We're going to see a new class of tools which raise the bar of our ability to explore and validate ideas then iterate on them at speeds previously reserved for teams.

These tools will partially automate the operational processe currently undertaken by product managers in the enterprise world. In those larger teams, it'll free up those PMs to the more valuable work of talking to stakeholders and speeding up decisions. But for solo engineers and small teams it has the ability to transform thought processes, opening up a world in which they can make more informed speedy decisions.

For example the highly valuable but work intensive process of collecting and evaluating user feedback into something which can easily be used for roadmap analysis and prioritisation.

Below we'll present a system which you can set up in under an hour to deliver reliable reports for your prioritisation sessions.

Why collect feedback

Collecting feedback is not the hard part. The hard part is keeping it usable over time.

Common failure modes:

  • Feedback is scattered across tools and impossible to review in one place.
  • Important patterns are hidden because every note is free-form.
  • Decisions are made from memory, not from a stable historical record.

What we want instead:

  • One lightweight system for capturing raw input continuously.
  • A repeatable process for converting text into tags and themes.
  • Outputs that both humans and LLMs can consume directly.

Turning feedback into something useful

The pipeline:

  1. Collect free-form feedback in Tally.so.
  2. Pull submissions directly from the Tally API to a csv in your git repo.
  3. Produce structured outputs (tagged-feedback.csv + weekly summary markdown).

Core fields to generate per entry:

  • feedback (free text field)
  • email (some field to tie the feedback to a user)
  • theme (UX, bug, feature request, confusion)
  • tags (LLM generated tags)
  • sentiment (positive, neutral, negative)
  • urgency (low, medium, high)
  • repeat_signal (single mention vs repeated pattern)

Output artifacts:

  • reports/weekly-feedback-summary.md for fast human review.
  • reports/tagged-feedback.csv for filtering, trend checks, and LLM context windows.

The free 30min setup

Tool stack (all low-cost or free)

  • Tally.so for intake form.
  • GitHub repo for versioned CSV snapshots and reports.
  • Small Python script using an LLM call for tagging.
  • Optional cron job or GitHub Actions for weekly runs.

Setup checklist

  1. Create a short feedback form (what happened, what they expected, impact).
  2. Add hidden fields to your form (email, theme, tags, sentiment, urgency, repeat_signal)
  3. Create a Tally API key and keep it in your environment (for example TALLY_API_KEY).
  4. Capture your formId from Tally.
  5. Run the Python script download_feedback.py to pull submissions into a local CSV snapshot
  6. Run tag_feedback.py to classify each row by theme/sentiment/urgency using the Claude Code CLI
  7. Run generate_report.py to produce a weekly markdown summary
  8. Commit generated outputs to keep an auditable product feedback history.

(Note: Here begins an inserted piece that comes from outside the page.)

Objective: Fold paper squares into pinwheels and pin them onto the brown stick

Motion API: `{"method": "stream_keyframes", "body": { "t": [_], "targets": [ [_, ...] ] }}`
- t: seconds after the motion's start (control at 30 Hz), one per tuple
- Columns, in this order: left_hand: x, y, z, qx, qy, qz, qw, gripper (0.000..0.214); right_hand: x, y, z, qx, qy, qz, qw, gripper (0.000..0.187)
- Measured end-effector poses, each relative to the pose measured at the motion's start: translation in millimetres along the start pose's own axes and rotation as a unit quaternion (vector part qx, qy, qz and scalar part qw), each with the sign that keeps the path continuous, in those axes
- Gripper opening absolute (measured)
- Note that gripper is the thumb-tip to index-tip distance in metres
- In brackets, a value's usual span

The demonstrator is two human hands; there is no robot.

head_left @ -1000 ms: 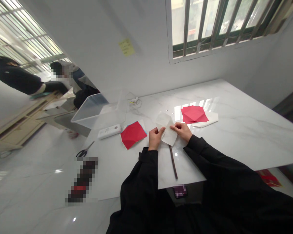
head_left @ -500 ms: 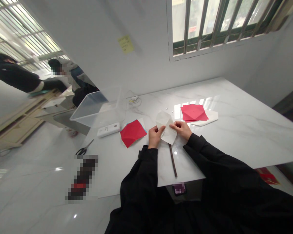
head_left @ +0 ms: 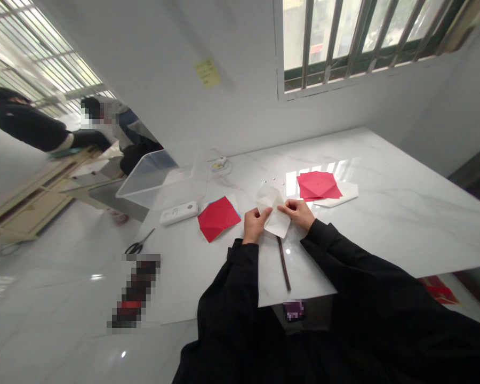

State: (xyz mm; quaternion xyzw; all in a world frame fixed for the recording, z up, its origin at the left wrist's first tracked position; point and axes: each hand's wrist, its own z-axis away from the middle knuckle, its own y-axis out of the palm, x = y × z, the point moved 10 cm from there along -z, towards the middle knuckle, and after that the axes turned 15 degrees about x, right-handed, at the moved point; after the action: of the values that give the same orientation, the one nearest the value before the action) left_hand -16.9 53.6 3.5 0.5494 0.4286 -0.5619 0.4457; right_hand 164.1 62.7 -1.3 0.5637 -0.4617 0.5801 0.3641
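Observation:
A white paper (head_left: 278,224), folded to an envelope-like shape with a pointed flap at its far end, is held just above the table. My left hand (head_left: 255,223) pinches its left edge between thumb and fingers. On the opposite edge, my right hand (head_left: 298,213) is closed in a pinch too. Under the paper's near end lies a thin dark brown stick (head_left: 284,266), its far end hidden. Red paper sheets (head_left: 218,218) rest to the left of my left hand. Beyond my right hand, folded red papers (head_left: 319,185) overlap a white paper piece (head_left: 346,193).
Scissors (head_left: 140,243) and a white power strip-like box (head_left: 179,213) lie on the left, near a clear plastic bin (head_left: 160,176). A cable (head_left: 221,166) runs by the wall. Two people (head_left: 28,122) are at the far left. The marble-patterned table (head_left: 404,213) stretches right.
Both hands keep their pinch on the white paper, almost unmoved. The paper's folds have shifted slightly between the thumbs. The whole view has drifted a little.

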Motion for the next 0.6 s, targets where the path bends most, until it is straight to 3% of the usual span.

What this unlocks immediately

  • Faster weekly review loops without manual sorting.
  • Better product conversations grounded in tagged evidence.
  • Reusable context for AI agents working on roadmap or implementation decisions.

Closing

You do not need a PM org or expensive tooling to get real signal from feedback. You need a simple, repeatable pipeline that turns raw text into structured inputs you can act on.